L’attention est souvent captée par des pas de côté : dans le continuum d’un récit, la cohérence d’une démarche, d’un discours, l’anecdote – « récit bref d’un petit fait curieux » – fait événement, arrête le regard, surprend, et stimule la pensée. Toutefois, si elle permet de capter l’attention, parfois de fixer la mémoire, l’anecdote devient rarement le sujet de l’analyse : on s’intéresse à ce vers quoi elle fait signe. Á peine sortie des marges du discours, elle y retourne presque aussitôt.
En contexte scientifique, toutes disciplines confondues, l’usage des anecdotes reste peu étudié. Elles émaillent pourtant nos pratiques professionnelles et sociales, parfois nos textes, souvent nos cours. Présentes dans un très grand nombre des sources, données et supports qui nourrissent les sciences humaines et sociales, elles sont aussi au cœur de nos objets de recherches. En prêtant attention à la place qu’elles occupent dans nos pratiques, on peut distinguer deux régimes : un régime de l’anecdote et un régime de l’anecdotique. Le premier tend à ressasser le connu, à renforcer les positions et les récits dominants. Il autorise et maintient l’ordre. Il fait circuler de petits faits vrais – ou pas – sur ce que l’on sait déjà. Le second produit de l’inédit – c’est d’ailleurs l’origine étymologique du terme anecdote –, qui tend à le rester : ce sont de petits faits pourtant vrais, mais jugés négligeables, sans pertinence, sans intérêt. En les laissant de côté, les disciplines et les communautés marquent leurs frontières.
Mais les épistémologies, les méthodes et les expressions de la recherche changent. Les anecdotes autorisées prennent un air éculé. L’anecdotique ne l’est plus tant que ça. La liberté de ton qui caractérise les anecdotes permet alors à des sujets méjugés d’apparaître, elle remodèle les disciplines et leurs objets d’étude. L’essor de la recherche sur des personnes, des groupes sociaux ou des questions minorisées, doit ainsi beaucoup à la considération portée à ces sources jugées peu fiables que sont le discours rapporté, le commérage, le gossip ou l’anecdote. Du point de vue de l’écriture et de la transmission, le recours à l’anecdote fonctionne presque comme le punctum de Barthes : elle convoque la sensibilité, la mémoire et l’intime, leur fait une place au sein du discours et de la pensée scientifique.

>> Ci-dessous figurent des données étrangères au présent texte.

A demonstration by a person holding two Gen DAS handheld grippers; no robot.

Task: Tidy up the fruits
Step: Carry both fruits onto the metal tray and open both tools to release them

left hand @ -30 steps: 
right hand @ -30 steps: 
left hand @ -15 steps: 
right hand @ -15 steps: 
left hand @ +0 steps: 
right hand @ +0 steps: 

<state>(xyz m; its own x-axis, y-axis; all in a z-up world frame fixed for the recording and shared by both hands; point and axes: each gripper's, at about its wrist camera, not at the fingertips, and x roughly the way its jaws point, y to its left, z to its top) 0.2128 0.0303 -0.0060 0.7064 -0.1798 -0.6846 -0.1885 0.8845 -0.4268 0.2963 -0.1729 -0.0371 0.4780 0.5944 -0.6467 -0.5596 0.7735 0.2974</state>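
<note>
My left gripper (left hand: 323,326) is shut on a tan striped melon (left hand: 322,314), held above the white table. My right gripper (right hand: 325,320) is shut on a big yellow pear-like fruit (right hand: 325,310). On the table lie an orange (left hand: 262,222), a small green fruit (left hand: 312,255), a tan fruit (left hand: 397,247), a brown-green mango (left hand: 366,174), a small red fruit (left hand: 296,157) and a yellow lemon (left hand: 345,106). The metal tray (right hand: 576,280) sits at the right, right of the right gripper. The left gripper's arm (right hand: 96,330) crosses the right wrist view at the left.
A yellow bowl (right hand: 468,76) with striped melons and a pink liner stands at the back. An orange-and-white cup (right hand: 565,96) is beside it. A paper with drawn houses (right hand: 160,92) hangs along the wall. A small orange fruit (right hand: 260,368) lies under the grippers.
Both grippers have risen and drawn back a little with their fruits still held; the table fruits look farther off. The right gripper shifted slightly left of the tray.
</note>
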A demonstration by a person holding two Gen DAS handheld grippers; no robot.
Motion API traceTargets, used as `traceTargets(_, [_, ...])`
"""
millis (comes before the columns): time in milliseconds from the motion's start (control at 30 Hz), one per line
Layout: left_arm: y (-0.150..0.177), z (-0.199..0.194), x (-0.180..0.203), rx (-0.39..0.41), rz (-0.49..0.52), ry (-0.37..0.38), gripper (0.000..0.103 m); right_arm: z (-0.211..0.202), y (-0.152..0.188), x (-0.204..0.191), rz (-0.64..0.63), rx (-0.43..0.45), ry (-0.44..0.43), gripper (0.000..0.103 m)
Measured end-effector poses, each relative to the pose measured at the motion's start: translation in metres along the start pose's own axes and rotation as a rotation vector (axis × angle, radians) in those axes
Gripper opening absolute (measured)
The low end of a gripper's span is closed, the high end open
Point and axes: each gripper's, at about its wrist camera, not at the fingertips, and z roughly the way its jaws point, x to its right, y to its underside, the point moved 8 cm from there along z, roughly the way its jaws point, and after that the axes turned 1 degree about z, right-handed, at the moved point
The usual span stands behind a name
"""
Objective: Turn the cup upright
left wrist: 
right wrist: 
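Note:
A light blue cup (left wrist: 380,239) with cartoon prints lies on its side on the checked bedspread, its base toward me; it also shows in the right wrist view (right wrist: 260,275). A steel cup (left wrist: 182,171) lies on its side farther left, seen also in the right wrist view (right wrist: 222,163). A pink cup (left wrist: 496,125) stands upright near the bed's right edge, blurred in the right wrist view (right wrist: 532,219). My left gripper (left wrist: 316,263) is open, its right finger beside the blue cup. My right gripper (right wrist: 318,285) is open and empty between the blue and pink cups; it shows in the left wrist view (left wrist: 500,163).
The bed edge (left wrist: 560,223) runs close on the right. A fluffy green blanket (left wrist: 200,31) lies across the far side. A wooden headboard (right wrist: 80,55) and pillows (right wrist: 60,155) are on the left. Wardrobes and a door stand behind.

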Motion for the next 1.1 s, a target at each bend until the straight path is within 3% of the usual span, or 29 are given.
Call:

Ce numéro de Communications propose ainsi de voir dans l’anecdote et l’anecdotique des modalités à part entière du travail intellectuel et créatif, d’en établir l’histoire et d’en explorer les effets. Nous voulons mettre en lumière le rôle que ces « petits récits d’un fait curieux » jouent dans le renouveau des disciplines.
Ce projet de publication prolonge deux années d’un séminaire porté par Emmanuel Guy (Education Nationale/ treize) et Déborah Laks (CNRS), hébergé par les Beaux- Arts de Paris, et consacré à l’anecdote et ses usages en art et en histoire de l’art.
Pour cet appel, nous espérons spécifiquement des propositions relevant de l’histoire et de l’actualité de l’art non-occidental, mais aussi des sciences exactes ou d’autres sciences humaines : sciences politiques, histoire, philosophie, sociologie, histoire des sciences, sciences de l’éducation. Certaines historiographies disciplinaires nous semblent en effet avoir fait un usage particulier de l’anecdote : l’étude des migrations (du point de vue politique, historique, sociologique), la philosophie de l’art, l’histoire de la philosophie, la sociologie de la création.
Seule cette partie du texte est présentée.